## TASK TO CARRY OUT
Only the lines below from the one with "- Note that" through the one with "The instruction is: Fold" are to be written out, exactly and without any images.

Records excerpted from a collection:

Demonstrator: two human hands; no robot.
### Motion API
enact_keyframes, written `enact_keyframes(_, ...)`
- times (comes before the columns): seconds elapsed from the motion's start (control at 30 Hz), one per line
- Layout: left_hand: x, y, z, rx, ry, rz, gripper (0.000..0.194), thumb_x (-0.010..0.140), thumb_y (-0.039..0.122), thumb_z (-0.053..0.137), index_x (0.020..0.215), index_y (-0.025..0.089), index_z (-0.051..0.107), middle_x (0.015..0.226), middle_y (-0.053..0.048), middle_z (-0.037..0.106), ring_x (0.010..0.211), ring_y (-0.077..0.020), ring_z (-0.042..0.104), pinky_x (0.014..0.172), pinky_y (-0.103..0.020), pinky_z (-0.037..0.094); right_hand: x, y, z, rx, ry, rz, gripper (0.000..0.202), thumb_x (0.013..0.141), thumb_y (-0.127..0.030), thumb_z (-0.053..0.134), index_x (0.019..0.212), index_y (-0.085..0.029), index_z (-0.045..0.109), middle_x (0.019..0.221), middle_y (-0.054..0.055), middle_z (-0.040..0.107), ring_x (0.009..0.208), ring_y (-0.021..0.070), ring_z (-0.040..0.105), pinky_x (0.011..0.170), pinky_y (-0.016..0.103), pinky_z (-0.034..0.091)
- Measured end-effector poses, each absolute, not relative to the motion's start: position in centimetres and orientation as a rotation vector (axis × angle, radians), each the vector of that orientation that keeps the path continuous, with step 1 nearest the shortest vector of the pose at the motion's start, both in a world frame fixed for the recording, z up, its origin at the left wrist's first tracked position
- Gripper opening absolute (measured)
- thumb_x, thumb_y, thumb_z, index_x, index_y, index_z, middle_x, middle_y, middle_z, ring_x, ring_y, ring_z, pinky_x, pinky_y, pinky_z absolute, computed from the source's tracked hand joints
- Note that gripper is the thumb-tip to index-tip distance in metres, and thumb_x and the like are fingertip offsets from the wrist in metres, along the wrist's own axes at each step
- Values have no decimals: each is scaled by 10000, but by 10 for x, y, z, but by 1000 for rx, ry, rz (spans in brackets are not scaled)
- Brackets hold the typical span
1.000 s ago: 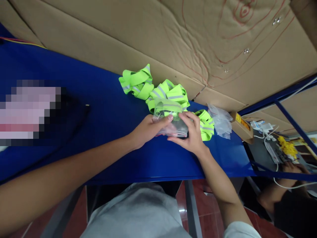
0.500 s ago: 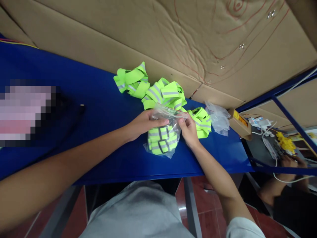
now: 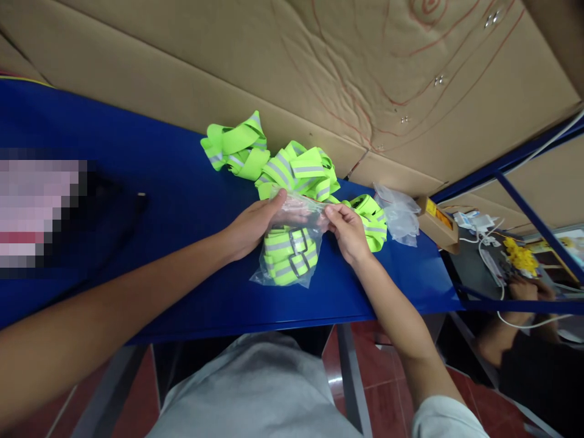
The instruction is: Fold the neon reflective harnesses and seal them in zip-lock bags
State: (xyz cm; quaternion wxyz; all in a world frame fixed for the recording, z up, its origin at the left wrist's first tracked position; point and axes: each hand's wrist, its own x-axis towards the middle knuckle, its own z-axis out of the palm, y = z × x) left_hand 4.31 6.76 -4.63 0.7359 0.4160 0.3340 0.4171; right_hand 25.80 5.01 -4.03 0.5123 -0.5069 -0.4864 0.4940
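Plastic bag (image 3: pixel 316 234), see-through and packed with folded yellow-green straps (image 3: pixel 288 261), was held in both hands above the near part of a blue table (image 3: pixel 337 298), its mouth turned toward a cardboard wall (image 3: pixel 182 61) and its bulging end toward the wearer. Whether its bottom was rested on the table could not be told. By the left hand (image 3: pixel 253 225), the upper left of the bag was gripped, the thumb laid at the top edge and the fingers stretched out beneath; whether any finger was tucked inside could not be made out. At the other end of the mouth, the plastic was pinched between the thumb and forefinger of the right hand (image 3: pixel 349 231), the tips brought together. Filling appeared to be finished and the mouth to be in the course of being closed, though no seal could be confirmed. For the next move, the two edges would likely need to be lined up and pressed from end to end, with the straps held below. Beyond the hands, loose heaps of similar straps (image 3: pixel 314 170) were strewn along the wall, with spare bags (image 3: pixel 396 216) piled beside a small box (image 3: pixel 435 225).
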Motion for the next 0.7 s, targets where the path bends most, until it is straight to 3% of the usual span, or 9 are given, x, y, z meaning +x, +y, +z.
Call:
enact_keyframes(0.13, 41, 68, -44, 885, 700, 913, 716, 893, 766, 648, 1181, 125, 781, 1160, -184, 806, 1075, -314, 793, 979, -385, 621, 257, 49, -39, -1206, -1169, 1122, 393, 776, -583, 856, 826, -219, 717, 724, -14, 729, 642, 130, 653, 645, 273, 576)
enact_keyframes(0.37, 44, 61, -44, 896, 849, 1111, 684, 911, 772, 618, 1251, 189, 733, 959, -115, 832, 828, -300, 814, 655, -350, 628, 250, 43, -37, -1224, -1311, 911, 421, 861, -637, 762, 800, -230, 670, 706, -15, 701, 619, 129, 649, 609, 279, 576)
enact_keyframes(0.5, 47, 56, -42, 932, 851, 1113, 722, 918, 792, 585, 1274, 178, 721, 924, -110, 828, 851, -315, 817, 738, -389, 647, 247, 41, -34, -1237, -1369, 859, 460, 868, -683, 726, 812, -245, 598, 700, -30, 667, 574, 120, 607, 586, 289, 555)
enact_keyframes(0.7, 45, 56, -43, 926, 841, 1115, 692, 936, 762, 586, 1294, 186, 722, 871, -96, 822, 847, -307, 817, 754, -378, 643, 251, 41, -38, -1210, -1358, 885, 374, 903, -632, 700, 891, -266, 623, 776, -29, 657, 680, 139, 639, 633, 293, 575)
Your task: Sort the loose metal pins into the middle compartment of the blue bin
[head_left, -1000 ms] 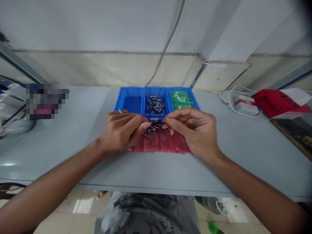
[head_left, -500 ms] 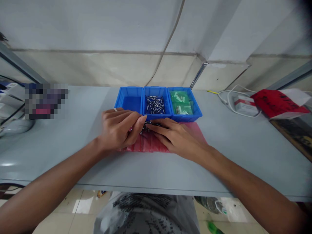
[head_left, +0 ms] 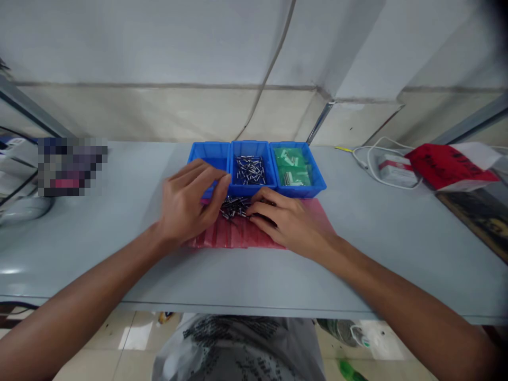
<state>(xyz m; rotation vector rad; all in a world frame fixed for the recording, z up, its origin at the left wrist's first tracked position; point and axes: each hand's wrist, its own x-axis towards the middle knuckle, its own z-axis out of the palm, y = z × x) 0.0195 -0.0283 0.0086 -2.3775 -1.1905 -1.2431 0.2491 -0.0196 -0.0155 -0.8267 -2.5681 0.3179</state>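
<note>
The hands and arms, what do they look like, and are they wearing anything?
They're a person's. The left hand and right hand have no gloves, and no watch or bracelet shows at either wrist. The left forearm and right forearm are bare, with no sleeves in view. Between them, low in the picture, is grey clothing with dark printed marks.

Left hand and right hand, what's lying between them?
In the head view, a pile of metal pieces on red plastic lies between the left hand and right hand.
</note>
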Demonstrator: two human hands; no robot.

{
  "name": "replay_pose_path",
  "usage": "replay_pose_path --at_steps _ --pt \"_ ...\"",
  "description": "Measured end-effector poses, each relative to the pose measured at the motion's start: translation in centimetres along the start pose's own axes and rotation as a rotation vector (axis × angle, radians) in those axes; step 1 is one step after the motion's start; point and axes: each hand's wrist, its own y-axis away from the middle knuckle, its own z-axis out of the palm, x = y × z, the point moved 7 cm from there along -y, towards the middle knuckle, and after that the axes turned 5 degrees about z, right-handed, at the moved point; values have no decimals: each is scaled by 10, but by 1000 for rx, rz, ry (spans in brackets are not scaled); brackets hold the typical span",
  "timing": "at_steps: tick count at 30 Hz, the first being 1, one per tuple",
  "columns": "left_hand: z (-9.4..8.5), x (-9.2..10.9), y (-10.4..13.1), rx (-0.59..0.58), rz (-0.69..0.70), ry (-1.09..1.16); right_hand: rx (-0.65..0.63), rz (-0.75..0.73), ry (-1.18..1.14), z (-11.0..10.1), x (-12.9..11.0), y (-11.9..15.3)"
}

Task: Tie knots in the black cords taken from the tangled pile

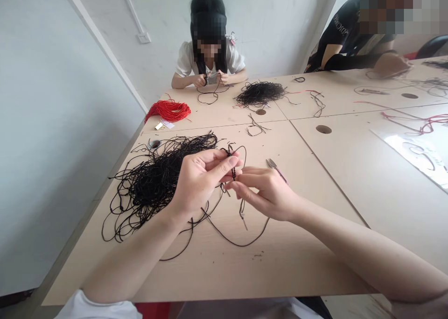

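Over the front of the table, my left hand [203, 179] pinches a knotted black cord [233, 172] between thumb and fingers. My right hand [268, 190] meets it from the other side, its thumb and fingertips closed on the lower part of the same cord. A loop of the cord rises above my fingers, and loose ends hang below onto the tabletop. Left of my left hand lies a large tangled pile of black cords [150, 181]. Just beyond my right hand is a small pair of snips [276, 169], partly hidden by that hand.
A red cord bundle [168, 111] and a second black pile [261, 93] lie farther back. Across the table [308, 258], a person [210, 53] handles black cord; another person's arm [350, 62] rests at far right. The table has round holes [324, 129] and a clear sheet [416, 155].
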Motion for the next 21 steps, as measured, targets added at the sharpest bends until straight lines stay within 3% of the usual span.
replay_pose_path --at_steps 4,7,10,15,21 --pt "-8 -1 -4 49 -66 8 185 341 -158 -20 24 1" --pt "-10 -3 -5 23 -107 10 331 401 -309 -31 31 0" --pt "-7 -7 -5 -33 -173 34 302 375 -420 -31 31 -6" --pt "-1 -11 -5 -129 -240 49 116 371 -484 -20 29 -10" --pt "2 -9 -5 -175 -243 138 175 414 -463 -21 37 -9"
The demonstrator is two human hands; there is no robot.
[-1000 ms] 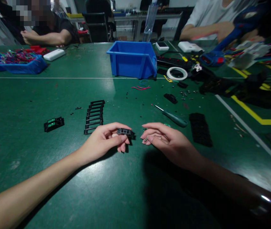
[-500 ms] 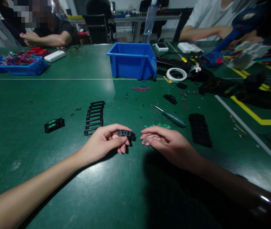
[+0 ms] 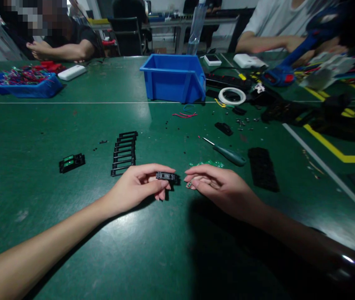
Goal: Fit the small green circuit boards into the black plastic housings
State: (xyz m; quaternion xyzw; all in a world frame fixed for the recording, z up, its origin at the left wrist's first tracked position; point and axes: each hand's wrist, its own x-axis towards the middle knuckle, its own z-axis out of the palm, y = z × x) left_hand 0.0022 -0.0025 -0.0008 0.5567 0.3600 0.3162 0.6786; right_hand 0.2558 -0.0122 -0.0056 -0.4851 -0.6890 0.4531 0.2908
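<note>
Left hand [image 3: 147, 181]: pinching, thumb under | right hand [image 3: 215, 183]: fingertips pinched | forearms angled inward

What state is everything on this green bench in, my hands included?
Left hand: gripping black plastic housing
Right hand: pinching small green piece
Screwdriver: lying flat, unheld
Large blue bin: upright, open-topped, floor hidden
Front blue tray: heaped with coloured wires
Black frames: lined up
White roll: lying flat
</note>
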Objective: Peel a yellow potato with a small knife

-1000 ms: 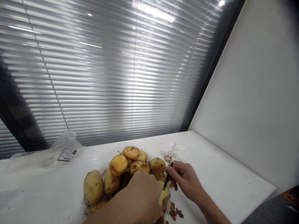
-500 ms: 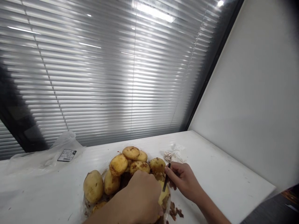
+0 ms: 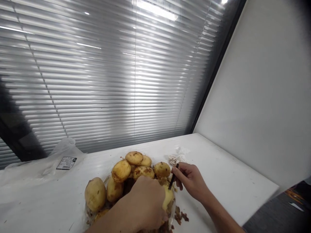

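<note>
My left hand [image 3: 145,202] grips a partly peeled yellow potato [image 3: 168,198] low in the middle of the view. My right hand [image 3: 190,179] holds a small dark peeler [image 3: 173,178] whose tip rests on that potato's top. Behind both hands lies a pile of several unpeeled potatoes [image 3: 126,176] on a white table [image 3: 230,181]. Brown peel scraps [image 3: 181,216] lie on the table just below the held potato.
A crumpled clear plastic bag [image 3: 60,155] with a label lies at the back left. A small crumpled wrapper [image 3: 173,159] sits behind my right hand. Closed window blinds [image 3: 109,81] rise behind the table. A white wall [image 3: 262,97] stands on the right, and the table's edge drops off at right.
The peeler's tip has moved slightly up along the potato with my right hand. The view has shifted a little to the right. My left hand keeps its grip.
</note>
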Available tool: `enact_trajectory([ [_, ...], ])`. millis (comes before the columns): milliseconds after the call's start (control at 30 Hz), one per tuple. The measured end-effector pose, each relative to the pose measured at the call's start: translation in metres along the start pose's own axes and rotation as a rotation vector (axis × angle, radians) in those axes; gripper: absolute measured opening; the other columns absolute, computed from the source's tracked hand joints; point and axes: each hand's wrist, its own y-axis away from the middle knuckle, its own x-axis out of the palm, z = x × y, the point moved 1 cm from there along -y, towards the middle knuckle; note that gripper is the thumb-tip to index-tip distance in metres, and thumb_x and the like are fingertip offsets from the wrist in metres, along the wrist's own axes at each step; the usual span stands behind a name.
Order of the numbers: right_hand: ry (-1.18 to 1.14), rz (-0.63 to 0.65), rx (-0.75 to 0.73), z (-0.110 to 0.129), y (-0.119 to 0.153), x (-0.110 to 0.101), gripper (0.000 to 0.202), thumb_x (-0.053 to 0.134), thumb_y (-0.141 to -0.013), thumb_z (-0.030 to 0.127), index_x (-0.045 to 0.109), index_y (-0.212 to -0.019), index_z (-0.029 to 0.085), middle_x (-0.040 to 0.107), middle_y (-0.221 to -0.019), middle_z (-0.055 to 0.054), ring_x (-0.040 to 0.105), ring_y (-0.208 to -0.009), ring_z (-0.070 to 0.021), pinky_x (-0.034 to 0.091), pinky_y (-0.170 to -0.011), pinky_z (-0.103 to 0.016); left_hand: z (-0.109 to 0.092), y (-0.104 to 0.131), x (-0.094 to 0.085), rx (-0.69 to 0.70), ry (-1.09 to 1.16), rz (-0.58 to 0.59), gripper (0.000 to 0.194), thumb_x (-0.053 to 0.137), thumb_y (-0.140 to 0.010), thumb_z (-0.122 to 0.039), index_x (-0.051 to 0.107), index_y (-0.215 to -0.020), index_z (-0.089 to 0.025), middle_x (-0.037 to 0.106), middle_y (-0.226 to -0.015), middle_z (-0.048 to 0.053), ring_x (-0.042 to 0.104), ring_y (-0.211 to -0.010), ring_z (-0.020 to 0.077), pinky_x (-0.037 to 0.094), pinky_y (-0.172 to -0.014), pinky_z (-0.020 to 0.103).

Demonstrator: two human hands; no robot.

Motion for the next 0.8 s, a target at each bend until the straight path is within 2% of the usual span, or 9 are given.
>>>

## OUTPUT FOR THIS TASK
- Note that gripper is the thumb-tip to index-tip distance in metres, and thumb_x and the like are fingertip offsets from the wrist in metres, along the wrist's own axes at each step
- Values have no decimals: each is scaled by 10000, but by 10 for x, y, z, but by 1000 for rx, ry, rz (spans in brackets are not scaled)
- Brackets hold the typical span
1.000 s ago: 
0.500 s ago: 
now: 
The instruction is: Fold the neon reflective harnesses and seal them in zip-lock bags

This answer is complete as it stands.